Regarding the electricity sector, IHS Markit predicts an international 26 GWh battery storage market to develop between 2018-2025, with costs dropping by 31% by 2021. GTM predicts 8% per year decline in storage system costs from 2018 until 2022 and a market in the US 6 times the current market size over the next 5 years. Higher cobalt and lithium prices are cited as slowing price declines from 2015-2016 rate of change levels which saw declines in the 24% range. However, balance of system costs are cited by some as 40% to 70% of overall system installations costs. In an effort to lower overall system costs, as well as realizing other benefits (such as time-shifting, ramping, and distribution network support), IHS Markit believes 40% of the utility storage pipeline is in combination with solar.

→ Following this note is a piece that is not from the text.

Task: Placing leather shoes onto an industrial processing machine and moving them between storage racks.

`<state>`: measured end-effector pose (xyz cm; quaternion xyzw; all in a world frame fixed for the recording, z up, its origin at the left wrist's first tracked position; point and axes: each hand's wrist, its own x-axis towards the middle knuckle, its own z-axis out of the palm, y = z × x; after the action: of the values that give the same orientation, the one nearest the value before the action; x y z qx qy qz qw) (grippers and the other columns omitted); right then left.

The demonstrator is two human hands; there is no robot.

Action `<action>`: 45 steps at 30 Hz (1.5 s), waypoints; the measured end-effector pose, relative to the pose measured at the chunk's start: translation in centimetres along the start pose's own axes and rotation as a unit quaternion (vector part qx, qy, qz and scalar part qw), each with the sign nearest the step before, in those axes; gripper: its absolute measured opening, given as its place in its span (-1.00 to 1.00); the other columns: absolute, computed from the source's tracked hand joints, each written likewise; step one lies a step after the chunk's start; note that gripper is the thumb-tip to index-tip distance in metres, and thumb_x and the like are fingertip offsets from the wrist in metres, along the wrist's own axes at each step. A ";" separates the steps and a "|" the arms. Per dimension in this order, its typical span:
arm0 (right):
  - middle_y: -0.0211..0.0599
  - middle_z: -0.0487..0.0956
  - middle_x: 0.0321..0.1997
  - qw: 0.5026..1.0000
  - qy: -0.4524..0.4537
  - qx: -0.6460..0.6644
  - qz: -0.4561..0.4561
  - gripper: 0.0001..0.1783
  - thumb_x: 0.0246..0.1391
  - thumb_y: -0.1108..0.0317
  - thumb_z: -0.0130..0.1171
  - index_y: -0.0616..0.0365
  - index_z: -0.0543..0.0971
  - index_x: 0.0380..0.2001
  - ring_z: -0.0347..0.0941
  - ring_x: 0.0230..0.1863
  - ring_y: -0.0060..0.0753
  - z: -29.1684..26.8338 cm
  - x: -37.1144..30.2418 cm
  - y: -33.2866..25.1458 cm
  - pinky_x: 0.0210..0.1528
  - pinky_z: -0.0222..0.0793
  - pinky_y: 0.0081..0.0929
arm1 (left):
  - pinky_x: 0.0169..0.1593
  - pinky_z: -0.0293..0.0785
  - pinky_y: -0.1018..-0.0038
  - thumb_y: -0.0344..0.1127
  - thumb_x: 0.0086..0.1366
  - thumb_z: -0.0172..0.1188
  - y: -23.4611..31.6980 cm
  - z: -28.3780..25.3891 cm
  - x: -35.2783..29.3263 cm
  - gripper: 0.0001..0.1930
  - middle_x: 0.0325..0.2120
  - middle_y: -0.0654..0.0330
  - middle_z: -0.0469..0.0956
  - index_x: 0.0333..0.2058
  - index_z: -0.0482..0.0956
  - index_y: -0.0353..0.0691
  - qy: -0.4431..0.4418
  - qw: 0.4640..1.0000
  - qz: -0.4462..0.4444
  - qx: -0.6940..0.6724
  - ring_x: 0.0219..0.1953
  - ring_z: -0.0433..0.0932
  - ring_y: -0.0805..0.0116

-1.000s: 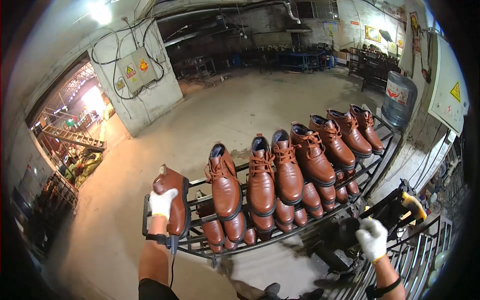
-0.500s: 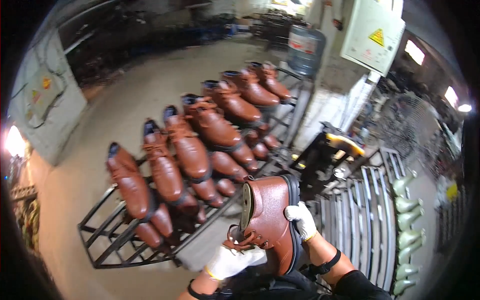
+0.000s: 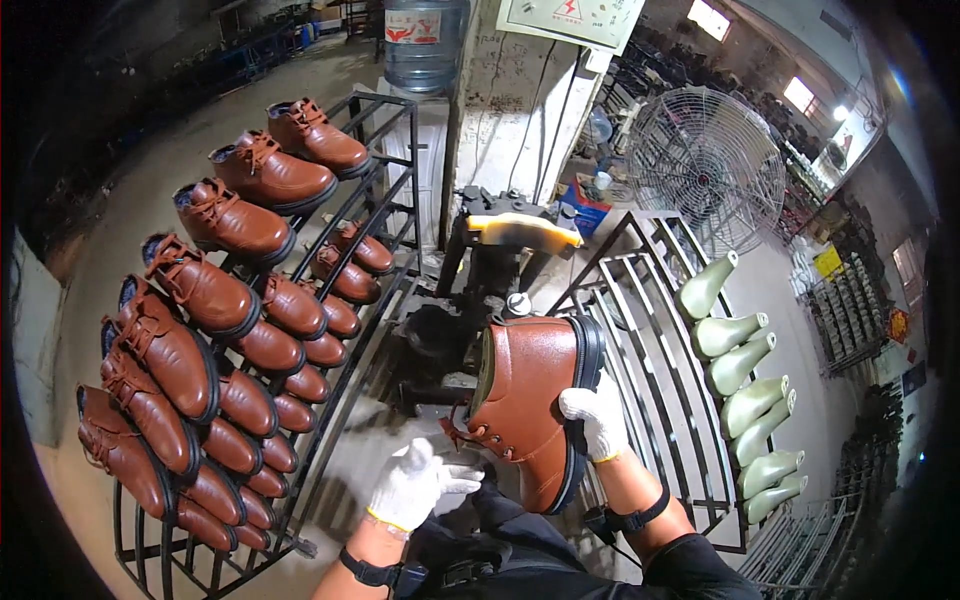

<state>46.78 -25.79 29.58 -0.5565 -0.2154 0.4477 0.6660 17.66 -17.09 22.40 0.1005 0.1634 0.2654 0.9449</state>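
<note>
A brown leather lace-up boot with a black sole hangs toe down in front of me. My right hand, in a white knit glove, is shut on it from the sole side. Its laces dangle on the side facing my left hand. That hand, also gloved in white, is open just left of the boot, fingers apart and holding nothing. Beyond the boot stands a dark machine with a yellow-edged part across its top.
Left of me, a black metal rack carries several tiers of brown boots. On the right, pale green shoe lasts line a slatted metal rack. Further off are a caged fan, a water bottle and a white pillar.
My left hand has let go of the boot's laces and moved left, away from it. The view has swung to the right, toward the machine and the lasts. My right hand still holds the boot.
</note>
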 end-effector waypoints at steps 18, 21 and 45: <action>-0.31 0.66 0.07 0.985 0.053 -0.149 -0.063 -0.15 -0.03 0.54 0.52 0.29 0.45 0.37 0.60 -0.05 -0.51 -1.2 3.1 -5.1 -0.01 0.58 -0.50 | -0.43 0.56 0.21 -0.20 0.28 0.33 1.2 1.6 -1.6 -0.80 -0.54 0.13 0.66 -0.51 0.71 -0.09 -0.185 0.427 0.264 0.845 -0.52 0.66 0.10; -0.33 0.66 0.07 0.982 0.083 -0.161 -0.059 -0.14 -0.02 0.55 0.51 0.29 0.45 0.39 0.60 -0.06 -0.52 -0.6 3.6 -5.9 -0.01 0.58 -0.51 | -0.42 0.57 0.19 -0.18 0.30 0.27 1.3 1.4 -2.4 -0.75 -0.57 0.17 0.63 -0.55 0.67 -0.07 -0.139 0.322 0.126 0.928 -0.52 0.65 0.09; 0.09 0.67 -0.12 0.649 0.122 -0.733 -0.162 -0.07 -0.12 -0.07 0.48 0.06 0.45 0.32 0.64 -0.10 0.20 8.3 10.2 -9.5 -0.05 0.56 0.07 | 0.01 0.61 0.13 -0.20 0.28 0.39 1.3 -4.1 7.4 -0.68 -0.21 -0.13 0.69 -0.09 0.69 -0.28 0.112 0.687 0.245 0.675 -0.09 0.66 -0.15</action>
<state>48.80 -12.50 38.72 -0.8690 -0.4772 -0.0429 0.1232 21.54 -11.56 17.07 0.7171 0.3729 0.3151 0.4974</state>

Australia has announced a 2.1 GW storage pipeline paired with solar. And while it involves a number of early stage activities, if realized, it would be very ambitious. Fluence, the joint company of AES and Siemens, has announced a 100 MW-400 MWh battery in Long Beach, CA one of the largest battery system announced and under development. And Telsa’ South Australia Hornsdale 100 MW-129 MWh Power Reserve Facility is a tribute to what can be accomplished in a short period of time, when needed. GE’s new Reservoir containerized product 1.2 MW, 4 MWh that ships complete advertises a 50% reduction in installation time with orders for 20 MW reported in early March 2018.

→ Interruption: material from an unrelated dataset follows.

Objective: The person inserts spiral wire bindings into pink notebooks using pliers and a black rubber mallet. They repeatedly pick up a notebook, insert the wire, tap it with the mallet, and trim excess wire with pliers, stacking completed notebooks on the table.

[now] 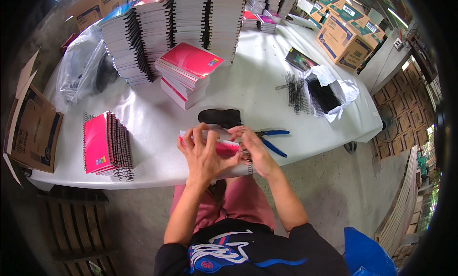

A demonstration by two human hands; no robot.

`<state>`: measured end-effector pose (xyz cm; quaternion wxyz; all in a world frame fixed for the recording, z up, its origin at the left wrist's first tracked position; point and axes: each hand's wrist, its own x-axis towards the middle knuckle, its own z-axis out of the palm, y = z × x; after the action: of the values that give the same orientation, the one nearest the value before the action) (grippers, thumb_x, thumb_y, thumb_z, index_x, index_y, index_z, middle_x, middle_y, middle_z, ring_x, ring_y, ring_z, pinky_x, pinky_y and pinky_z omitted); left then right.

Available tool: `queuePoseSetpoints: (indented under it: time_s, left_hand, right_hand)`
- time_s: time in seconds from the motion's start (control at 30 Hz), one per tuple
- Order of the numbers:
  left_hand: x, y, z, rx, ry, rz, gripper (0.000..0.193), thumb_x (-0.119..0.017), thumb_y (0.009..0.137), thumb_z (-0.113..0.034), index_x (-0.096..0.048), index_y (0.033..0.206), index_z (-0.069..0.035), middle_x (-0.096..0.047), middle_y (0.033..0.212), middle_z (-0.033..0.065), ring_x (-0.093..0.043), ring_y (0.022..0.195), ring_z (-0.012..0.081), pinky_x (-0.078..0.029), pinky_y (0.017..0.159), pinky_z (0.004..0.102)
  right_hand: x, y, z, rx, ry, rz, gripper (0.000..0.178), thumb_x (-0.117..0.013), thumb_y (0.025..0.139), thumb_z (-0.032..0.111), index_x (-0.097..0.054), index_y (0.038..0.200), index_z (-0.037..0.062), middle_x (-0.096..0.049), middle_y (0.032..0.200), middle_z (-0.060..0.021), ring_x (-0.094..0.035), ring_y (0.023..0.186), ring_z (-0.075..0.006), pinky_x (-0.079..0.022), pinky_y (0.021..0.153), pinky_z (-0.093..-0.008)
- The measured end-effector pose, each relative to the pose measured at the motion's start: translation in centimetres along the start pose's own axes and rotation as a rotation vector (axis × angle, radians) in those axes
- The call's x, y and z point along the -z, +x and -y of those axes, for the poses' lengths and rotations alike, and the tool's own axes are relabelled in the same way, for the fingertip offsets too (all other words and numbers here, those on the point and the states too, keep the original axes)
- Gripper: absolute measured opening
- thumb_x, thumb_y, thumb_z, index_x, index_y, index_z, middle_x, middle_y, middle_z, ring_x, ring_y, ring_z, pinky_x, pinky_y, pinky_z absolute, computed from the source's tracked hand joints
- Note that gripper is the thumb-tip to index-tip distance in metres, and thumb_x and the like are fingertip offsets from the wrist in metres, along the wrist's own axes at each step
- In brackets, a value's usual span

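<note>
Through the head view I have both hands together over the near edge of the white table (157, 149), just in front of my lap. My left hand (204, 154) is closed on a red notebook (226, 147), its fingers arched and set apart over the far side, its thumb pointing right along the near side. The notebook is tilted up between my hands. My right hand (260, 153) is bent around the notebook's right end, fingertips at the far corner and thumb near my left thumb. A dark coil (250, 168) shows there, its tail hanging below the right hand; I cannot tell whether those fingers pinch the coil or the notebook's edge.

Just beyond my hands lies a black object (219, 117), and just to the right are pliers (275, 143) with blue handles. To the left I see a stack of coiled red notebooks (97, 141). Farther back sits a red pile (189, 61) with punched holes along its top cover, in front of tall stacks (188, 30). Off to the right, loose coils (295, 92) lie beside a paper-lined box (349, 91) of more black coils. Brown cartons (344, 43) stand behind it, at the table's far right.
</note>
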<state>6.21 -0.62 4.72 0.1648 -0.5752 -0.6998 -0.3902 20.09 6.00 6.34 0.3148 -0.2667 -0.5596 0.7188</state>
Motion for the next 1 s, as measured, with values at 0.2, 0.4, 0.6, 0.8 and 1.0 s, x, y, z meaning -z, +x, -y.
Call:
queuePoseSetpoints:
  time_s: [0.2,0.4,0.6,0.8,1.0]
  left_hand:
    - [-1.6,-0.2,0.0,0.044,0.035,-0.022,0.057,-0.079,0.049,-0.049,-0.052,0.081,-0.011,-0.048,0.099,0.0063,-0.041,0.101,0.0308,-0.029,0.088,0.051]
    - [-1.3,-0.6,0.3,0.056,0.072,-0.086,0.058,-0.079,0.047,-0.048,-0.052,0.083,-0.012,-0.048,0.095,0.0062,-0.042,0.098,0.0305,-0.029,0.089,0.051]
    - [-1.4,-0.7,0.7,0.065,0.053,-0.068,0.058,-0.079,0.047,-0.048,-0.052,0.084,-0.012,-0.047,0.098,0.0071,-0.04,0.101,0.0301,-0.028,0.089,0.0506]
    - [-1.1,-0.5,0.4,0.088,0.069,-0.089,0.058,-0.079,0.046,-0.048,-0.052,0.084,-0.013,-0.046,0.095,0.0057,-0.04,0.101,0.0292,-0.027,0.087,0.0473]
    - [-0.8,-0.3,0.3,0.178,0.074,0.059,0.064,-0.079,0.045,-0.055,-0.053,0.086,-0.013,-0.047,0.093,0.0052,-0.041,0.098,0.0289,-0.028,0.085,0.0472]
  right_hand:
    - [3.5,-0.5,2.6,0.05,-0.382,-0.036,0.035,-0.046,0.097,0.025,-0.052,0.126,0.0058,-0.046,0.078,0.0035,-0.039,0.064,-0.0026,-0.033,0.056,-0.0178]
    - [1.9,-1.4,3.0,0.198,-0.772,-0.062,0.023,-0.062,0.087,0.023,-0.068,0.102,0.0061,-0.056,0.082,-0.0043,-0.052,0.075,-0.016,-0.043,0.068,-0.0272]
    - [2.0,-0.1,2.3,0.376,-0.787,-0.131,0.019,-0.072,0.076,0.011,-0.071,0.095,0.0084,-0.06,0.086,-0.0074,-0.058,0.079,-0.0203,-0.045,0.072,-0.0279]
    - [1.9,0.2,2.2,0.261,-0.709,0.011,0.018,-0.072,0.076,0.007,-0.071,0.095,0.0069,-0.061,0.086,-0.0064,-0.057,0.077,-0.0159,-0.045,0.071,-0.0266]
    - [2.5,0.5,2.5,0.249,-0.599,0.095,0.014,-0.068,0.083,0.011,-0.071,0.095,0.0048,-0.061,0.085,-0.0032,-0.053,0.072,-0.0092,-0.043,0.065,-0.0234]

Innovative battery solutions have been highlighted at Energy Storage Europe and PV Magazine’s Storage Highlights jury selection of the top storage concepts, which included: Younicos’ 4 MW gas-turbine hybrid 9 MW-6.5 MWh battery that provides optimized continuous power; E3/DC’ new power inverters to obtain better control of state of charge and Fraunhofer ISE’ power electronics efficiencies in converting lower voltages to high voltages, as well as SMA’s Medium Voltage Power Station of 5.5 MW that offers the equivalent of rotating mass inertia responses, and distribution level solutions by German EPC Smart Power. To encourage battery storage innovation, Enel has recently placed on their web site an invitation for new energy storage solutions to attract and reward new storage innovation proposals/concepts.

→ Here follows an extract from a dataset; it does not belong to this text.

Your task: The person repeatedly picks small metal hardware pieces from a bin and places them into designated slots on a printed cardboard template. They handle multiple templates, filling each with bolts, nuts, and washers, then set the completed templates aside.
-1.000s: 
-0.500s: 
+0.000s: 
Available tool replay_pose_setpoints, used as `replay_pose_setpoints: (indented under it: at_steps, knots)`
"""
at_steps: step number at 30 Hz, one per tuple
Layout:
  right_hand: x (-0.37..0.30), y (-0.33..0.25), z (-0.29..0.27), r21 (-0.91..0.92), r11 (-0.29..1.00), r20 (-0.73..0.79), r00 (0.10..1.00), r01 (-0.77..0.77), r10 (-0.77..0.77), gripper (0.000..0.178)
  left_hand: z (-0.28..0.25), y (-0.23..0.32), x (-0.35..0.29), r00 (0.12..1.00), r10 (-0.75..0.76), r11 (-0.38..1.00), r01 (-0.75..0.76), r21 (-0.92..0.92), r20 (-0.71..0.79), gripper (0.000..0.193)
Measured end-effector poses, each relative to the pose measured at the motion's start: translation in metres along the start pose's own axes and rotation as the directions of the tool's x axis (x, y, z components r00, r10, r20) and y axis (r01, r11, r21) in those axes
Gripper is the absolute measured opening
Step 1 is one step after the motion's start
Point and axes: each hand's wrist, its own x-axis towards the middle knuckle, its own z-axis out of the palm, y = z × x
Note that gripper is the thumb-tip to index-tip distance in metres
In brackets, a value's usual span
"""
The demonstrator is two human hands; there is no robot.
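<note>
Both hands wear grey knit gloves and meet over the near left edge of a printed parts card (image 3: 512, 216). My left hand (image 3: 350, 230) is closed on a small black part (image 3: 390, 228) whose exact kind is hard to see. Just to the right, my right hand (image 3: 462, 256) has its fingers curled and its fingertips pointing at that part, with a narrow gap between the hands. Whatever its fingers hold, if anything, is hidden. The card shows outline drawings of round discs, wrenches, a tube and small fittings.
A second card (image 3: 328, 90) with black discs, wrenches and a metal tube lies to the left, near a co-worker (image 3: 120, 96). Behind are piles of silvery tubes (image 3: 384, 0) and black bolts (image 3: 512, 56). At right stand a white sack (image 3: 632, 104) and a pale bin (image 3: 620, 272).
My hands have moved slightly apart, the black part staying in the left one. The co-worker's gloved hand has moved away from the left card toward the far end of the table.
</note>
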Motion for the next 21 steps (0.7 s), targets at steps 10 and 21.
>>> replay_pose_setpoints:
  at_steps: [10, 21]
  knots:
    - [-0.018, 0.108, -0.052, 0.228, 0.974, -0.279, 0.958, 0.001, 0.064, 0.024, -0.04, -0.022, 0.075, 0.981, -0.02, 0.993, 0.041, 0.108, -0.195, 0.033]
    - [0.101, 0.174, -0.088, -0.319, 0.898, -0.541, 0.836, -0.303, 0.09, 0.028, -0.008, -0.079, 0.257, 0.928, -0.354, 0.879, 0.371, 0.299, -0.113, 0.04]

In the US in late February, the Brattle Group provided an analysis of storage that cited a potential 50 GW storage market size if state policies were aligned with proper storage incentives. Brattle was complementary of FERC Order 841 which asks regional transmission organizations to properly consider and value storage in their tariffs/operations. While this is a first step in realizing the full value proposition of storage at the grid level, states need to take an active regulatory roll to realize the full potential of storage to the grid and for behind the meter customers. Similarly, the IRS provided encouragement in a private letter ruling allowing a battery storage project charged by solar to receive a 30% solar investment tax credit 1 year after the solar project was built. Overall, many positive developments to encourage storage in early 2018 and many more needed to realize its potential.